Malabar Muslim Cookery is still in print,” says Ummi proudly as she sits in a brilliant pink flowered saree wearing a long-sleeved blouse, or jacket, signing the latest book. Standing by her side is Nazaneen Jalaluddin, her grand-daughter, who has not just conceptualised the new book but taken it through a long process of checking the recipes herself and a host of other helpers, set the scene for the photographs using traditional kitchen utensils and sourcing the ingredients, as well as crowd-funding the wherewithal required for such a lavish compendium. Nazaneen is herself a professional working in the software industry.

As Regi Mathew observes, “Each of these recipes has a story behind it.” Nazaneen has tracked down the stories behind some of the more exotic dishes. There is however much more. “Even as a child, my grand mother would tell us the most interesting stories of her childhood spent at Thikkody, close to Calicut and how she and her ten siblings would watch her own mother, whom she called Umma, and I realised that almost everything she said or did was about food and her experiences with and around it,” explains Nazaneen.

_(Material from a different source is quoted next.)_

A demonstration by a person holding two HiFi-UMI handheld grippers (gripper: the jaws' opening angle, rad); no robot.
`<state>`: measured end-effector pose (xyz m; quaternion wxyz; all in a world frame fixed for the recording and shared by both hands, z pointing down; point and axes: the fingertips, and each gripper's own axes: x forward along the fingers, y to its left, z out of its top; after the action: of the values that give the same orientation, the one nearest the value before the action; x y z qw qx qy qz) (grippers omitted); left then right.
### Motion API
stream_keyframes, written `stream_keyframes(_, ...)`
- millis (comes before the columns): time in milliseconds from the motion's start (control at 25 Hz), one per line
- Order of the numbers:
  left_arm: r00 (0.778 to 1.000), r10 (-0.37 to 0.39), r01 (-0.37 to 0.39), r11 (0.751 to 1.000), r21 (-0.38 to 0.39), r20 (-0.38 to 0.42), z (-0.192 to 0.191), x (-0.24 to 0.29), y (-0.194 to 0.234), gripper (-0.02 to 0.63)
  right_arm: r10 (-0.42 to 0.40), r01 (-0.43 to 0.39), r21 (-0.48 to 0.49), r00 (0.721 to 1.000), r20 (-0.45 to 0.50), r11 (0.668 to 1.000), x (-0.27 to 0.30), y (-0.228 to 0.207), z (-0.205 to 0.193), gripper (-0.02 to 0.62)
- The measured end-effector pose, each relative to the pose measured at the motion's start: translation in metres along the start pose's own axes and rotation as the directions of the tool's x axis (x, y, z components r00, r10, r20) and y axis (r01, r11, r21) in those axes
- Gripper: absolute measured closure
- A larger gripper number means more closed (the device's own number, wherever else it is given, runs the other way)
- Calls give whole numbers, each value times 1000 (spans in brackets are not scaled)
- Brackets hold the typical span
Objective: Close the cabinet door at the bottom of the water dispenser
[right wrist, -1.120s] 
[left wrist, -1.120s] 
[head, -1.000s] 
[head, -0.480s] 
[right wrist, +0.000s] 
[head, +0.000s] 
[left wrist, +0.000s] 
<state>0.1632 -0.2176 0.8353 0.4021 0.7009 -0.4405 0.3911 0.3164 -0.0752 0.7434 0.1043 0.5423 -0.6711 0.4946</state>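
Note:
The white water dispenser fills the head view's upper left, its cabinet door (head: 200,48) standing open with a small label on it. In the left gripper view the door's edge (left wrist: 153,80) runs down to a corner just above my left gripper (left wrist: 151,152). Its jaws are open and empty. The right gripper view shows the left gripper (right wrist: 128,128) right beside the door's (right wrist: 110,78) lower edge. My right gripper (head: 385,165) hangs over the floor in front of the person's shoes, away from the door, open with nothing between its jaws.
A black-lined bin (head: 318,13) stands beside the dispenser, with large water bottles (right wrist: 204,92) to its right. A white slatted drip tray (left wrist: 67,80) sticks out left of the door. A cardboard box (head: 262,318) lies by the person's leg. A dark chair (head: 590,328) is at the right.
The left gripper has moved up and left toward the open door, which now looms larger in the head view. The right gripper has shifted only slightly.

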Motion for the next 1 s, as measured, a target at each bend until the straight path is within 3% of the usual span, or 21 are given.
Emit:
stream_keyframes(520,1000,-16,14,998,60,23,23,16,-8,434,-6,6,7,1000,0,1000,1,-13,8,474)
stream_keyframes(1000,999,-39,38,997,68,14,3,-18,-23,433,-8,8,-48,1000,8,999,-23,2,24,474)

These little snippets of a childhood growing up in a large household set in a magnificent compound full of trees, plants, herbs and roots with chickens and hens that would cater to feeding the family and the fishermen bringing in the daily catch are what make Ummi’s stories so enticing.

Here, for instance, while giving the reader a recipe for raw Malabar bananas (Kaya Upperi) she talks about her daughter-in-law Jameela.

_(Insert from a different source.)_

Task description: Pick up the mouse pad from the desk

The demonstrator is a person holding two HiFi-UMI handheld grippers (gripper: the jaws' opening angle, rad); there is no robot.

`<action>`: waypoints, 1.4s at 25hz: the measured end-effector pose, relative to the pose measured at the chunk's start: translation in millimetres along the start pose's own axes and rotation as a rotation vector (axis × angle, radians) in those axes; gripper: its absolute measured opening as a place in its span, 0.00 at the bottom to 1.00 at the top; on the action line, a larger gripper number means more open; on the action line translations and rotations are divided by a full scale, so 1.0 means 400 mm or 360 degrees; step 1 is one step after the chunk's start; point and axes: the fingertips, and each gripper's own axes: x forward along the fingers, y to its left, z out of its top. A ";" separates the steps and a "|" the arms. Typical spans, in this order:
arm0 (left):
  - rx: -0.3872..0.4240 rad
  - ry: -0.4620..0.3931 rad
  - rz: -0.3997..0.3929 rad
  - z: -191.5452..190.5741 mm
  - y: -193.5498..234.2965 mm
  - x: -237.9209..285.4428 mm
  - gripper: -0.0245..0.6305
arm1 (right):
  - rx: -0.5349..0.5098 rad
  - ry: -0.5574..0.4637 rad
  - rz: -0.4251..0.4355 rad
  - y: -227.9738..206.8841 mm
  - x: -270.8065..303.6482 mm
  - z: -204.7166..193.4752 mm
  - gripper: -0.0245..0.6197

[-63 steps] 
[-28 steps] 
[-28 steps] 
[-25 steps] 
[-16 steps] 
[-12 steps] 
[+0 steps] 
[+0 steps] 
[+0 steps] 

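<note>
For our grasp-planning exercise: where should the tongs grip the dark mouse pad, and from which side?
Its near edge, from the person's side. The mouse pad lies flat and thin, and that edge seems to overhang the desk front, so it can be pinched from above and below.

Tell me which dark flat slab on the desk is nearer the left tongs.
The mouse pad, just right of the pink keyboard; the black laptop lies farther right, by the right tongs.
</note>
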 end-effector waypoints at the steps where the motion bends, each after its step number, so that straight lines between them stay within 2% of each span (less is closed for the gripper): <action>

“My daughter-in-law, Jameela, loves all vegetables. She couldn’t care less about rice and other accompaniments, but when it comes to upperi (shallow-fried vegetables) or kootu (lentils with vegetables), she cannot have enough. In our house in Calicut, every now and then, a bunch of raw bananas fall off the tree. While I prefer to wait it out and let them ripen, Jameela insists on making the kaya upperi because she loves it. And then, she makes it again for a second and third day. This goes on till one of us intervenes and begs her to stop.”

Another time she describes how in her early days of marriage she could barely cook, never having had to prepare anything in her maternal home, when Abdulla who was fond of entertaining his famous literary friends announced that Vaikkom Muhammed Basheer, the well-known writer was coming home for dinner, specifically to eat her fish biryani. “On that fateful day, the head cook Aminatha had taken the day off. Luckily my aunt lived nearby and I sent for her to cook immediately. Basheer really enjoyed the lunch that was served for him and wanted to meet the person who had prepared it. My husband asked me to come and meet Basheer, and when I met him, he looked me straight in the eye and asked me if I was the one who made the biryani. Though I sheepishly answered in the affirmative, he saw right through me. He expressed his doubts about me being the cook. Later that night, my husband asked me who had cooked the biryani and I told him the truth. We had a good laugh about it, but it was then that I made up my mind to master the biryani.”

And master it, she did. Ummi’s Fish Biryani is part of the repertoire that has made her a legend of Malabar Mappila cuisine. With her latest book there are both the recipes and the stories to savor and share with a new generation of food lovers.